Advent contemplations: Waves – divine flow – you are like a wave – egged on and empowered by the waves that have been pulled back from the shore to return to the Big Sea. A wave is wave but it is not separate from the sea; it is a wave and it is the sea. And when it ceases to be a wave it is still the sea.
Our Christmas tradition, together with the witness of the Apostles, the full weight of the Celtic, Roman and Post-Reformation churches, the spirituality of the saints, all our ancestral history and aspirations are all in this Big Sea, all of it lifting and compelling the waves toward the shore. We are each of us a wave on the Sea of unearned Grace. All the saints in that sea, who have been the waves in their time, have returned to their place in the Sea body, in cosmic union with the One Love, Christ Consciousness…God. These saints would have no interest in being singled out for the greatness of their witness or teaching. They would be totally bemused by the idea that they might be venerated by the church. Each one of us is saint, called and loved unconditionally by Love. Love that imagined all Creation into being. Love that brings us into the world. Love whom we return to when we pray, when we contemplate Scripture or beauty or nature, when we simply stop and notice that there is so much more than the purely material or mundane, when we gaze at the sea and somehow feel deep inside that we are…home. Love to whom we will return when our wave finally crashes or ripples on the shore at the end of our earthly life. Love does not discriminate but is complete and absolute. Love knows no differentiation or delineation. Love is not interested in Christian or Muslim, even Atheist or Theist. All that is real is One Reality. Each wave is temporarily a wave but always it belongs to and exists in the One Sea.

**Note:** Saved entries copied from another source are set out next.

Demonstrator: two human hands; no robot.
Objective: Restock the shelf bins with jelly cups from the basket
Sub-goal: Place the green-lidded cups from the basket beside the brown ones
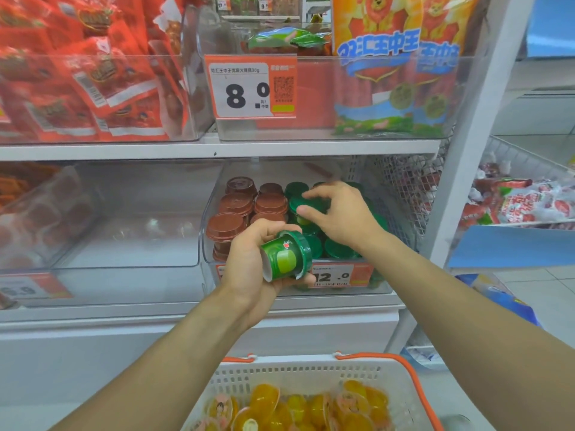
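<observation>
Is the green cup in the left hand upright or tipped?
Tipped. The green cup lies on its side in the left hand, lid toward the shelf bin, base toward the camera.

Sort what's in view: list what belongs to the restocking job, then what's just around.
Job: left hand gripping a green cup; right hand on a green cup in the bin; basket of orange jelly cups.
Around: red snack packs; price tag; brown cups.

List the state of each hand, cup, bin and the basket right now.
Left hand: grips a green cup, tipped on its side.
Right hand: pinches a green lid in the jelly bin.
Brown cups: upright, stacked at the bin's left.
Neighbouring bin: looks nearly empty.
Basket: holds orange jelly cups.
</observation>
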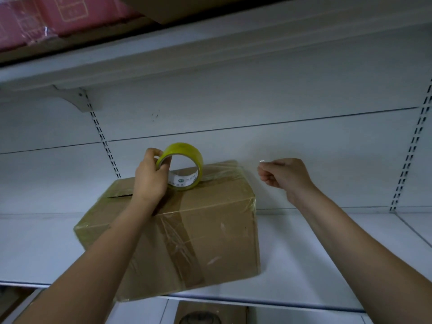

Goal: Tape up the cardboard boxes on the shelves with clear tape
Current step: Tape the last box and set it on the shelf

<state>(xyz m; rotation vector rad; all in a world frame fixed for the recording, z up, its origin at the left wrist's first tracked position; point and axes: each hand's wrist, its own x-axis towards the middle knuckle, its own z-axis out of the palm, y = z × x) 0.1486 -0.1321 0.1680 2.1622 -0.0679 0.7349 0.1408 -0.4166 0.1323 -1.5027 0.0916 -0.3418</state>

Uncertainty and fear have been 2016s biggest themes in global consciousness, at least the consciousness promoted by media and governments – a year of Brexit, Donald Trump, the rise of Far-Right rhetoric and associated political charismatics in Europe and America, civil unrest and protest in response to these, bombs and killings on the streets of France, Belgium and now in a Berlin Christmas market too. Aleppo has been like a microcosmic concentration of all this fear and violence…”a synonym for hell”, in the words of U.N. Secretary-General Ban Ki-moon. Nobody knows where the world is heading in 2017 but one thing seems obvious – the lines of national/political definition are being drawn thick as thick…walls and borders, restriction of movement, ethnicity surveys, cameras everywhere, tighter controls…
But the message of Christmas is clear and it is a message of great hope. Whoever we are, wherever we are, from whatever tribe, country, religion or race, however high we think we’ve climbed or to whatever depth we have fallen, God is with us…Immanuel. Closer than breath. And it’s not about an authoritarian Judge watching our every move. It’s not even about a mighty Messiah who is going to kill all our enemies and stick our righteous bottoms or the chosen bottoms of any chosen race or caste on the Cosmic thrones of Divine Rule. It is about a refugee baby, born in the desperate holy night of human condition, in the sweat and the turmoil of political and social oppression, to a poor Palestinian girl, herself still a child, and a confused wood-worker who followed a mystical dream, though he knew the baby was not even his. It is a message of triumphant Love, the love of the Creator for his or/and her created, the Love from which All That Is emanates and returns, One Love…One God… It is about what is left when all is taken away, the One Is… You see, words… are never enough… so back to the sea…
Van Morrison – “Hark, now hear the sailors cry / smell the sea, and feel the sky / let your soul & spirit fly, into the mystic”. –
“Hail the Prince of Peace…Born that man no more may die
Born to raise the sons of earth
Born to give them second birth
Hark! The herald angels sing
“Glory to the newborn King!”
Fishes and tales and a fisherman’s daughter
Walks in the rain, she walks to the water
To the sea… (Lanois)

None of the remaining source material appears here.